All of lore.kernel.org
 help / color / mirror / Atom feed
From: Andrew Morton <akpm@linux-foundation.org>
To: cmm@us.ibm.com
Cc: linux-fsdevel@vger.kernel.org, linux-kernel@vger.kernel.org,
	linux-ext4@vger.kernel.org
Subject: Re: [EXT4 set 7][PATCH 1/1]Remove 32000 subdirs limit.
Date: Tue, 10 Jul 2007 22:40:11 -0700	[thread overview]
Message-ID: <20070710224011.e60b9864.akpm@linux-foundation.org> (raw)
In-Reply-To: <1183275498.4010.135.camel@localhost.localdomain>

On Sun, 01 Jul 2007 03:38:18 -0400 Mingming Cao <cmm@us.ibm.com> wrote:

> >From kalpak@clusterfs.com Thu May 17 17:21:08 2007
> Hi,
> 
> I have rebased this patch to 2.6.22-rc1 so that it can be added to the
> ext4 patch queue. It has been tested by creating more than 65000 subdirs
> and then deleting them and checking the nlinks. The e2fsprogs part of
> this patch was sent earlier by me to linux-ext4 and doesn't need any
> changes, so not submitting it again.
> 
> ----------------------------------------------------------------------
> This patch adds support to ext4 for allowing more than 65000
> subdirectories. Currently the maximum number of subdirectories is capped
> at 32000.
> 
> If we exceed 65000 subdirectories in an htree directory it sets the
> inode link count to 1 and no longer counts subdirectories.  The
> directory link count is not actually used when determining if a
> directory is empty, as that only counts subdirectories and not regular
> files that might be in there. 
> 
> A EXT4_FEATURE_RO_COMPAT_DIR_NLINK flag has been added and it is set if
> the subdir count for any directory crosses 65000.
> 

Would I be correct in assuming that a later fsck will clear
EXT4_FEATURE_RO_COMPAT_DIR_NLINK if there are no longer any >65000 subdir
directories?

If so, that is worth a mention in the changelog, perhaps?

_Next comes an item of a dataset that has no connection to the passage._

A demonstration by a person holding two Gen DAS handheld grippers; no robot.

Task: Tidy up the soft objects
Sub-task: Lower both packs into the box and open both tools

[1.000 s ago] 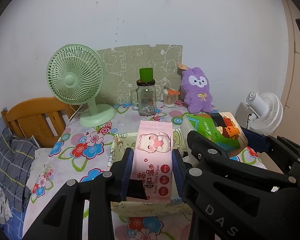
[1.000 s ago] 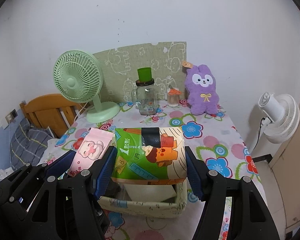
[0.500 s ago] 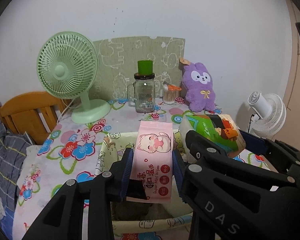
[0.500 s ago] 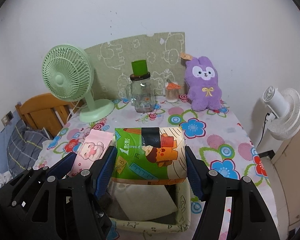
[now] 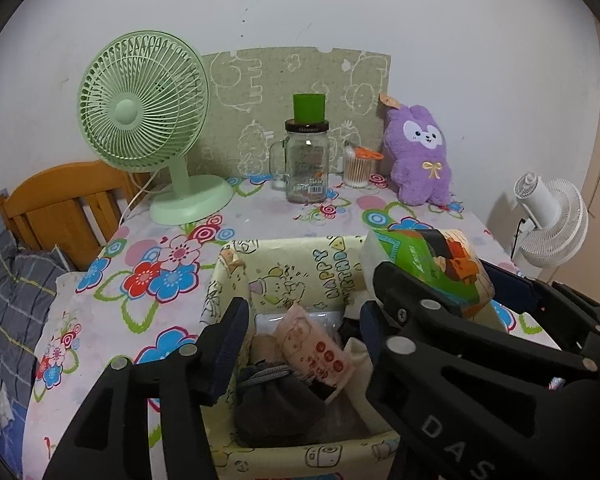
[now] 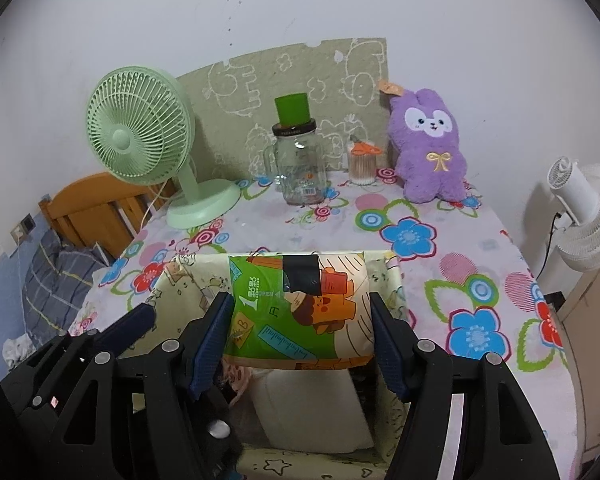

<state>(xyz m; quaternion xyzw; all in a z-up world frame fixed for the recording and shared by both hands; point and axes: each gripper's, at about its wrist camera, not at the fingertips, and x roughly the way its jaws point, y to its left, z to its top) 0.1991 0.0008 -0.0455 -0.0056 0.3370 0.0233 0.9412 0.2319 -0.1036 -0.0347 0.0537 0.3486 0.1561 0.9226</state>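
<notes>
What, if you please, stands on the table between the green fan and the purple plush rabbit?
A glass jar with a green cup on its lid, and beside it a small container of cotton swabs; both wrist views show them between the green fan and the purple plush rabbit.

The left tongs have let go of the pink wipes pack: a second ago they clamped it upright, now their jaws are opening and it lies tilted inside the fabric bin. Both tongs have sunk toward the bin, and the tissue pack has come lower with them.
</notes>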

Please remind us what is the behaviour of an RO_COMPAT flag?  It means that
old ext4, ext3 and ext2 can only mount this fs read-only, yes?

> 
> Index: linux-2.6.22-rc4/fs/ext4/namei.c
> ===================================================================
> --- linux-2.6.22-rc4.orig/fs/ext4/namei.c	2007-06-14 17:30:47.000000000 -0700
> +++ linux-2.6.22-rc4/fs/ext4/namei.c	2007-06-14 17:32:55.000000000 -0700
> @@ -1619,6 +1619,27 @@ static int ext4_delete_entry (handle_t *
>  	return -ENOENT;
>  }
>  
> +static inline void ext4_inc_count(handle_t *handle, struct inode *inode)
> +{
> +	inc_nlink(inode);
> +	if (is_dx(inode) && inode->i_nlink > 1) {
> +		/* limit is 16-bit i_links_count */
> +		if (inode->i_nlink >= EXT4_LINK_MAX || inode->i_nlink == 2) {
> +			inode->i_nlink = 1;
> +			EXT4_SET_RO_COMPAT_FEATURE(inode->i_sb,
> +					      EXT4_FEATURE_RO_COMPAT_DIR_NLINK);
> +		}
> +	}
> +}

Looks too big to be inlined.

Why do we set EXT4_FEATURE_RO_COMPAT_DIR_NLINK if i_nlink==2?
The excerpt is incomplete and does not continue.